= Fast Sunday =

Practice in the Church of Jesus Christ of Latter-day Saints

Fast Sunday (previously Fast Day) is a Sunday set aside by the Church of Jesus Christ of Latter-day Saints for fasting by its members. On Fast Sunday, a fast and testimony meeting is held by local congregations of the Church of Jesus Christ of Latter-day Saints.

== Overview ==
On Fast Sunday, church members are encouraged to fast for a 24-hour period. Members are also encouraged to give the money they save by not eating as a fast offering, which will be used by the church to financially assist those in need.

On Fast Sunday, the sacrament meeting is known as fast and testimony meeting. In this meeting, rather than predetermined speakers on particular subjects, the members are given the chance to voluntarily bear extemporaneous testimony to one another of gospel truths. Non-members of the church are welcome to participate in Fast Sunday activities.

Fast Sunday is usually the first Sunday of each month. In some circumstances, the week of Fast Sunday may be adjusted by church leaders. In many areas of the world, this occurs in April and October, when the church's general conferences are held on the first Sunday of the month. They may also be adjusted due to stake conferences or temple dedications that are held on the first Sunday of the month.
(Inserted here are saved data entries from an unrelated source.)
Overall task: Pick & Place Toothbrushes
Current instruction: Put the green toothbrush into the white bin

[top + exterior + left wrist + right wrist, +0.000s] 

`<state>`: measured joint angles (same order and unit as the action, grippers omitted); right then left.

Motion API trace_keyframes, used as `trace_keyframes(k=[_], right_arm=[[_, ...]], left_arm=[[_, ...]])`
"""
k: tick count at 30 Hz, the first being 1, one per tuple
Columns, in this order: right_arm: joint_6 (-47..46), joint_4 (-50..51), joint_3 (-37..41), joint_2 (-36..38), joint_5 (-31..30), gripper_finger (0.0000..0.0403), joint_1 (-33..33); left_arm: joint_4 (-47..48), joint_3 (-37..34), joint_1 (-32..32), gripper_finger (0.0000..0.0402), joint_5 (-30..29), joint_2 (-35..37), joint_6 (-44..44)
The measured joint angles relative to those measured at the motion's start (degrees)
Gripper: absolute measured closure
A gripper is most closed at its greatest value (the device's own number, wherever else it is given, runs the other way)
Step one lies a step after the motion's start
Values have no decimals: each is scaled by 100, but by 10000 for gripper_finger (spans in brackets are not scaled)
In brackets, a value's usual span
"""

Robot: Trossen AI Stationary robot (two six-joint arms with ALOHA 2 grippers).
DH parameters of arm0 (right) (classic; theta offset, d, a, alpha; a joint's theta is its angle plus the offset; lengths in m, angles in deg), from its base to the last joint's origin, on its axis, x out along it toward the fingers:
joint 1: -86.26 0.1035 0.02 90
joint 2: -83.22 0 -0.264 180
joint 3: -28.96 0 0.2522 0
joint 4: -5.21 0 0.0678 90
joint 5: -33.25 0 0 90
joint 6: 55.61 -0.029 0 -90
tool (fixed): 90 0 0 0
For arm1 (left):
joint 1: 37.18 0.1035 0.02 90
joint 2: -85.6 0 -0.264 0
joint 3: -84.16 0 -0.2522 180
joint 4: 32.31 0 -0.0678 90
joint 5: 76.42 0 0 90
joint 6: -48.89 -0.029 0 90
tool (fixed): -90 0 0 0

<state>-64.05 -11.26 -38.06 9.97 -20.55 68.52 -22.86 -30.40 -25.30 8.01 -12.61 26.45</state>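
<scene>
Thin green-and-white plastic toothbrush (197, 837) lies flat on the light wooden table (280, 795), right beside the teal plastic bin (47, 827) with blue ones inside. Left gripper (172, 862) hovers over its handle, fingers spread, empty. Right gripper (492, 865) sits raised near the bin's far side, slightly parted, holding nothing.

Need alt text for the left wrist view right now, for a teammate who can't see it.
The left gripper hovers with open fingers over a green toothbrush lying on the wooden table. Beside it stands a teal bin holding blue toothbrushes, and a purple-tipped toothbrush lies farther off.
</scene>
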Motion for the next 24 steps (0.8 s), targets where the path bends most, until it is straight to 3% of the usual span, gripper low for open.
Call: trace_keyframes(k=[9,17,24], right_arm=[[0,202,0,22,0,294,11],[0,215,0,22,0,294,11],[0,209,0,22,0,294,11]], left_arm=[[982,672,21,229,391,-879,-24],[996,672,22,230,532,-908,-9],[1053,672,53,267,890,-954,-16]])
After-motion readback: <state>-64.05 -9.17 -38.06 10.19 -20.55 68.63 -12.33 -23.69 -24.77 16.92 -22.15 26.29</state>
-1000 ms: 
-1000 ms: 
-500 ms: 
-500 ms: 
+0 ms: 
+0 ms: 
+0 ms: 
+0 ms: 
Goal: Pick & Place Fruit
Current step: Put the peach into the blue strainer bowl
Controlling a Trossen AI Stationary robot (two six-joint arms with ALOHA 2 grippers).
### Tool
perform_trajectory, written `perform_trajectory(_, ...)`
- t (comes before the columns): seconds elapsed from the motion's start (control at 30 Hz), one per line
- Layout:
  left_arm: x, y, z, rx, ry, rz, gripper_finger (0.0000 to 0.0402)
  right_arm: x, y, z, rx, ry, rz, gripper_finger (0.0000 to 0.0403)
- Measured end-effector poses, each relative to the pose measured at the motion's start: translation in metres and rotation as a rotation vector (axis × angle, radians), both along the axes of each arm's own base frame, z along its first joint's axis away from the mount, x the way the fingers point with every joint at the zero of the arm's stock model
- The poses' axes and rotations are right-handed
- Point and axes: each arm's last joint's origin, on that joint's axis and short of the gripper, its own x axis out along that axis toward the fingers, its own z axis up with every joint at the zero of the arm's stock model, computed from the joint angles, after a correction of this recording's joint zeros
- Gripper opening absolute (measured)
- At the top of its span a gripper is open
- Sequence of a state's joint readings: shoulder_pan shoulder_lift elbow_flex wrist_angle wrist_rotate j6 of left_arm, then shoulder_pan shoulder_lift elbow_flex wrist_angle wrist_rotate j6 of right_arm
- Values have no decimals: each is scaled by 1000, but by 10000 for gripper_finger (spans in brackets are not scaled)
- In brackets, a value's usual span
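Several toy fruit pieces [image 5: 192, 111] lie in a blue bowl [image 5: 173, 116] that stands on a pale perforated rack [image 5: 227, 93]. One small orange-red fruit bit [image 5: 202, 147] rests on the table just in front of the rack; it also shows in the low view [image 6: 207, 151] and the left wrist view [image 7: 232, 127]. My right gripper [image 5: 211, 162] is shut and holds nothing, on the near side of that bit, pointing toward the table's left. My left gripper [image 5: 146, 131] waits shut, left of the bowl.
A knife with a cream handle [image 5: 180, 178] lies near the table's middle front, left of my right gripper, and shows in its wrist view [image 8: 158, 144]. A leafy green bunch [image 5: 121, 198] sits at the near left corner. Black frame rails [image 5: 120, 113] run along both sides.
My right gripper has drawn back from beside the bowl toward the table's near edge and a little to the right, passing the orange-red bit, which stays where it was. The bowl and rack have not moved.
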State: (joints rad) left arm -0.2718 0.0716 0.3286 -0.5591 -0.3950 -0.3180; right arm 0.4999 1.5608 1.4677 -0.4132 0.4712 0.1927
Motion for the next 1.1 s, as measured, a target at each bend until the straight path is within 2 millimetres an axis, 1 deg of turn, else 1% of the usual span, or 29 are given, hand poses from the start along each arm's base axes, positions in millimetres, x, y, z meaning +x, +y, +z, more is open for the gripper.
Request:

In addition to the regular Fast Sunday, individuals, families, wards, or stakes may designate additional fast days for special needs of individuals, families, communities, or the church. No fast and testimony meeting is held for these non-regular fast days.

== History ==
Fast Day was started by Joseph Smith, as described by Brigham Young:

 You know that the first Thursday of each month we hold as a fast day. How many here know the origin of this day? Before tithing was paid, the poor were supported by donations. They came to Joseph and wanted help in Kirtland, and he said there should be a fast day, which was decided upon. It was to be held once a month, as it is now, and all that would have been eaten that day, of flour, or meat, or butter, or fruit, or anything else was to be carried to the fast meeting and put into the hands of a person selected for the purpose of taking care of it and distributing it among the poor.

During the 19th century, almost a fifth of converts in the United Kingdom were miners by profession. Their physical work made fasting during the week very difficult and an exception was granted to allow British miners to fast on Sundays instead of Thursdays. The practice became popular among the wider membership of the church in Britain and quickly spread. In 1896, Fast Day was changed to the first Sunday of the month, instead of the first Thursday. Since then, it has commonly been referred to as Fast Sunday.

Modern LDS Church leaders have affirmed the need for a Fast Day. Church apostle Gordon B. Hinckley stated:

What would happen if the principles of fast day and the fast offering were observed throughout the world[?] The hungry would be fed, the naked clothed, the homeless sheltered. ... A new measure of concern and unselfishness would grow in the hearts of people everywhere.

== Studies ==
The LDS practice of intermittent fasting has been studied in the context of Mormons' lower rate of coronary artery disease and cardiac mortality. While this phenomenon has been attributed to LDS Church's prohibition on tobacco and alcohol use, fasting practices have also been hypothesized to play a role.